Task directions ▸ Below are records; output all of them exactly.

Material supplied ▸
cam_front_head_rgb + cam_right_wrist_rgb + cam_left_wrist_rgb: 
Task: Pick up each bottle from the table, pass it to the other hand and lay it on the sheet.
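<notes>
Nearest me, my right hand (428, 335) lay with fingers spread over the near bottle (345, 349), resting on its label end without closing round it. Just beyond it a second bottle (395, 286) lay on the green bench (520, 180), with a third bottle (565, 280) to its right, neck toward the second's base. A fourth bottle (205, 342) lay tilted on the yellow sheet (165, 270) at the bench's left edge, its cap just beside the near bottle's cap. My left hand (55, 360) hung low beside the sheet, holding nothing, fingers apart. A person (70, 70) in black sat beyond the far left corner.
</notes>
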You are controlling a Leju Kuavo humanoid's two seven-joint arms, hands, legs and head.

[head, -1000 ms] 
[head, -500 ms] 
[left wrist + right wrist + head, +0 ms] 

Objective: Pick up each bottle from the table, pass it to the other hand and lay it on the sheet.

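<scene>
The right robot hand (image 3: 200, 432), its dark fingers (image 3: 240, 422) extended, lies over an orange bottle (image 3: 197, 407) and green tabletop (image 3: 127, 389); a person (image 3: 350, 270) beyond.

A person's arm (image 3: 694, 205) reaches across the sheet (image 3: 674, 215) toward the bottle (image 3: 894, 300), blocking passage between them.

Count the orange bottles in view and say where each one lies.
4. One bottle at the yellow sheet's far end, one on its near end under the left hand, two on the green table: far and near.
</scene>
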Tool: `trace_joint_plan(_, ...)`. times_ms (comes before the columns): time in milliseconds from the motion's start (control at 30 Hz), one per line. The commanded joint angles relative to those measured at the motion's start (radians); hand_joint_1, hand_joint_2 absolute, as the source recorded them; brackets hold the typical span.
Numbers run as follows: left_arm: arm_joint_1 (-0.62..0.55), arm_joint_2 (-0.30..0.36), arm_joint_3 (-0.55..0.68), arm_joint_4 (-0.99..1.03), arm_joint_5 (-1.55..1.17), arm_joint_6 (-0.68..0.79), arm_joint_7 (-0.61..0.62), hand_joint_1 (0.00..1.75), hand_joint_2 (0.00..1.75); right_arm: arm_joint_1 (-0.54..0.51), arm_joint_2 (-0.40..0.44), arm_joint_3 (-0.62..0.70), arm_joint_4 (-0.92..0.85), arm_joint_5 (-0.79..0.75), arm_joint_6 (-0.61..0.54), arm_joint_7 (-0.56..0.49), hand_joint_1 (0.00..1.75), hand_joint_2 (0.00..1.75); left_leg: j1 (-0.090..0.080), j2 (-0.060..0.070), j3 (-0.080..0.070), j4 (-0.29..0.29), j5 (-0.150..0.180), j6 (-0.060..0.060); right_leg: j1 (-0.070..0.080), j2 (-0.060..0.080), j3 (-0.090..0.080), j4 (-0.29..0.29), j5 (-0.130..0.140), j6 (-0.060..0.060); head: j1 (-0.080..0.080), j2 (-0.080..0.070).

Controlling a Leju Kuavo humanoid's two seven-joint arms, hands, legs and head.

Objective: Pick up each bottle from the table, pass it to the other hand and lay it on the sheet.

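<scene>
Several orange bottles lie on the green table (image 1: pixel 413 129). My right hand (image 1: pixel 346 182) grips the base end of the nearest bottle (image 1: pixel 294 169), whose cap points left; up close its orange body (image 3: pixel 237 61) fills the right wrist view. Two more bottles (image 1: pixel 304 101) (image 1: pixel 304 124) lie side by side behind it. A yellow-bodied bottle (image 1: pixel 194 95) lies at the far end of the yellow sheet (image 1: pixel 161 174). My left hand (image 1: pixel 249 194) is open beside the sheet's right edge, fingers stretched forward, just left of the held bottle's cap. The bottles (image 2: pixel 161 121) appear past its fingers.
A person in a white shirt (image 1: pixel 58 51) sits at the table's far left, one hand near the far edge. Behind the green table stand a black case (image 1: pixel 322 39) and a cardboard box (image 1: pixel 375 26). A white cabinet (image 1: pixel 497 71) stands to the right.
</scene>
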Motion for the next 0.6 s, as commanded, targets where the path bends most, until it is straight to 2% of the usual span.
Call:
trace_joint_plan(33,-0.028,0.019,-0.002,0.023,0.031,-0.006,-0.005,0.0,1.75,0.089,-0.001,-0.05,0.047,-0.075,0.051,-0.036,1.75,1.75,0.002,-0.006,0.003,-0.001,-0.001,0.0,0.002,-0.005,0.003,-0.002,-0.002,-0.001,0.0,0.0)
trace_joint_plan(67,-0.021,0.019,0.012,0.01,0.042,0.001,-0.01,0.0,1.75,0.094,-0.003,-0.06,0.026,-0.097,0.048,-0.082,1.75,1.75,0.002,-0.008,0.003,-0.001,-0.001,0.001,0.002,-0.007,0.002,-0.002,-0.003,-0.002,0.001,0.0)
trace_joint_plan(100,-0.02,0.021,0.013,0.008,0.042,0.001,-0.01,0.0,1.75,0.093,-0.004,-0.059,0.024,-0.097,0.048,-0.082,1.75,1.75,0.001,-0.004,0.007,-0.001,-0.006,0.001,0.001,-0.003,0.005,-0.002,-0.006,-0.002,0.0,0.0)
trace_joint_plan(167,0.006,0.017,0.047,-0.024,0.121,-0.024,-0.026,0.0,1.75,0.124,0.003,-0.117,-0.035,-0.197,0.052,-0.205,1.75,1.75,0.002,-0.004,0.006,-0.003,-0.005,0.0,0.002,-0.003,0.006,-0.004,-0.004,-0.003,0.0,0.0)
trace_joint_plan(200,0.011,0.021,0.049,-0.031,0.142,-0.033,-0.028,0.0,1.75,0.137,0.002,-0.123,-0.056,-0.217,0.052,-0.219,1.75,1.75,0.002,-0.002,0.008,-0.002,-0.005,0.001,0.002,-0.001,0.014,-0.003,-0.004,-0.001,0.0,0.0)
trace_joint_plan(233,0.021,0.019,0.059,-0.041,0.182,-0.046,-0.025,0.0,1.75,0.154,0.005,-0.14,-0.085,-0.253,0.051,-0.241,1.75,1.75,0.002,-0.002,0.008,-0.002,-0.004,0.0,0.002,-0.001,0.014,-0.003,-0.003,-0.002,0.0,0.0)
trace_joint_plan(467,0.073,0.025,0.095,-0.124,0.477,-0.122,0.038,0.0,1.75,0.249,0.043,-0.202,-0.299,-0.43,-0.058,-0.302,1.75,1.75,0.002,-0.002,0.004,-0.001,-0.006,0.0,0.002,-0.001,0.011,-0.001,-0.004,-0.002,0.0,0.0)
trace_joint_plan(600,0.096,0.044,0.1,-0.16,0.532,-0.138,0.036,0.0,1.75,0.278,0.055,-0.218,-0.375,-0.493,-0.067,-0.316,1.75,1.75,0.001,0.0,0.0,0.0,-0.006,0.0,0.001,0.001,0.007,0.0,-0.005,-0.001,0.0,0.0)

Exercise output ▸
cam_front_head_rgb + cam_right_wrist_rgb + cam_left_wrist_rgb: 
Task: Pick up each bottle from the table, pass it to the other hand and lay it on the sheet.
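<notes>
Nearest me, my right hand (428, 335) lay with fingers spread over the near bottle (345, 349), resting on its label end without closing round it. Just beyond it a second bottle (395, 286) lay on the green bench (520, 180), with a third bottle (565, 280) to its right, neck toward the second's base. A fourth bottle (205, 342) lay tilted on the yellow sheet (165, 270) at the bench's left edge, its cap just beside the near bottle's cap. My left hand (55, 360) hung low beside the sheet, holding nothing, fingers apart. A person (70, 70) in black sat beyond the far left corner.
</notes>
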You are controlling a Leju Kuavo humanoid's two seven-joint arms, hands, legs and head.

[head, -1000 ms] 
[head, -500 ms] 
[left wrist + right wrist + head, +0 ms] 

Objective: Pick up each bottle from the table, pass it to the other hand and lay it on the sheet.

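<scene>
The right robot hand (image 3: 200, 432), its dark fingers (image 3: 240, 422) extended, lies over an orange bottle (image 3: 197, 407) and green tabletop (image 3: 127, 389); a person (image 3: 350, 270) beyond.

A person's arm (image 3: 694, 205) reaches across the sheet (image 3: 674, 215) toward the bottle (image 3: 894, 300), blocking passage between them.

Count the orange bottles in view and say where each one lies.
4. One bottle at the yellow sheet's far end, one on its near end under the left hand, two on the green table: far and near.
</scene>
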Tool: `trace_joint_plan(_, ...)`. times_ms (comes before the columns): time in milliseconds from the motion's start (control at 30 Hz), one per line. The commanded joint angles relative to those measured at the motion's start (radians); hand_joint_1, hand_joint_2 absolute, as the source recorded them; brackets hold the typical span.
Numbers run as follows: left_arm: arm_joint_1 (-0.62..0.55), arm_joint_2 (-0.30..0.36), arm_joint_3 (-0.55..0.68), arm_joint_4 (-0.99..1.03), arm_joint_5 (-1.55..1.17), arm_joint_6 (-0.68..0.79), arm_joint_7 (-0.61..0.62), hand_joint_1 (0.00..1.75), hand_joint_2 (0.00..1.75); right_arm: arm_joint_1 (-0.54..0.51), arm_joint_2 (-0.40..0.44), arm_joint_3 (-0.62..0.70), arm_joint_4 (-0.92..0.85), arm_joint_5 (-0.79..0.75), arm_joint_6 (-0.61..0.54), arm_joint_7 (-0.56..0.49), hand_joint_1 (0.00..1.75), hand_joint_2 (0.00..1.75); left_leg: j1 (-0.090..0.080), j2 (-0.060..0.070), j3 (-0.080..0.070), j4 (-0.29..0.29), j5 (-0.150..0.180), j6 (-0.060..0.060); right_leg: j1 (-0.070..0.080), j2 (-0.060..0.080), j3 (-0.090..0.080), j4 (-0.29..0.29), j5 (-0.130..0.140), j6 (-0.060..0.060); head: j1 (-0.080..0.080), j2 (-0.080..0.070).

Controlling a Leju Kuavo humanoid's two seven-joint arms, hands, legs and head.

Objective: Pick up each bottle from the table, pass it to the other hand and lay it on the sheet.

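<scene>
Several orange bottles lie on the green table (image 1: pixel 413 129). My right hand (image 1: pixel 346 182) grips the base end of the nearest bottle (image 1: pixel 294 169), whose cap points left; up close its orange body (image 3: pixel 237 61) fills the right wrist view. Two more bottles (image 1: pixel 304 101) (image 1: pixel 304 124) lie side by side behind it. A yellow-bodied bottle (image 1: pixel 194 95) lies at the far end of the yellow sheet (image 1: pixel 161 174). My left hand (image 1: pixel 249 194) is open beside the sheet's right edge, fingers stretched forward, just left of the held bottle's cap. The bottles (image 2: pixel 161 121) appear past its fingers.
A person in a white shirt (image 1: pixel 58 51) sits at the table's far left, one hand near the far edge. Behind the green table stand a black case (image 1: pixel 322 39) and a cardboard box (image 1: pixel 375 26). A white cabinet (image 1: pixel 497 71) stands to the right.
</scene>
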Motion for the next 0.6 s, as commanded, targets where the path bends most, until it is straight to 2% of the usual span.
Call:
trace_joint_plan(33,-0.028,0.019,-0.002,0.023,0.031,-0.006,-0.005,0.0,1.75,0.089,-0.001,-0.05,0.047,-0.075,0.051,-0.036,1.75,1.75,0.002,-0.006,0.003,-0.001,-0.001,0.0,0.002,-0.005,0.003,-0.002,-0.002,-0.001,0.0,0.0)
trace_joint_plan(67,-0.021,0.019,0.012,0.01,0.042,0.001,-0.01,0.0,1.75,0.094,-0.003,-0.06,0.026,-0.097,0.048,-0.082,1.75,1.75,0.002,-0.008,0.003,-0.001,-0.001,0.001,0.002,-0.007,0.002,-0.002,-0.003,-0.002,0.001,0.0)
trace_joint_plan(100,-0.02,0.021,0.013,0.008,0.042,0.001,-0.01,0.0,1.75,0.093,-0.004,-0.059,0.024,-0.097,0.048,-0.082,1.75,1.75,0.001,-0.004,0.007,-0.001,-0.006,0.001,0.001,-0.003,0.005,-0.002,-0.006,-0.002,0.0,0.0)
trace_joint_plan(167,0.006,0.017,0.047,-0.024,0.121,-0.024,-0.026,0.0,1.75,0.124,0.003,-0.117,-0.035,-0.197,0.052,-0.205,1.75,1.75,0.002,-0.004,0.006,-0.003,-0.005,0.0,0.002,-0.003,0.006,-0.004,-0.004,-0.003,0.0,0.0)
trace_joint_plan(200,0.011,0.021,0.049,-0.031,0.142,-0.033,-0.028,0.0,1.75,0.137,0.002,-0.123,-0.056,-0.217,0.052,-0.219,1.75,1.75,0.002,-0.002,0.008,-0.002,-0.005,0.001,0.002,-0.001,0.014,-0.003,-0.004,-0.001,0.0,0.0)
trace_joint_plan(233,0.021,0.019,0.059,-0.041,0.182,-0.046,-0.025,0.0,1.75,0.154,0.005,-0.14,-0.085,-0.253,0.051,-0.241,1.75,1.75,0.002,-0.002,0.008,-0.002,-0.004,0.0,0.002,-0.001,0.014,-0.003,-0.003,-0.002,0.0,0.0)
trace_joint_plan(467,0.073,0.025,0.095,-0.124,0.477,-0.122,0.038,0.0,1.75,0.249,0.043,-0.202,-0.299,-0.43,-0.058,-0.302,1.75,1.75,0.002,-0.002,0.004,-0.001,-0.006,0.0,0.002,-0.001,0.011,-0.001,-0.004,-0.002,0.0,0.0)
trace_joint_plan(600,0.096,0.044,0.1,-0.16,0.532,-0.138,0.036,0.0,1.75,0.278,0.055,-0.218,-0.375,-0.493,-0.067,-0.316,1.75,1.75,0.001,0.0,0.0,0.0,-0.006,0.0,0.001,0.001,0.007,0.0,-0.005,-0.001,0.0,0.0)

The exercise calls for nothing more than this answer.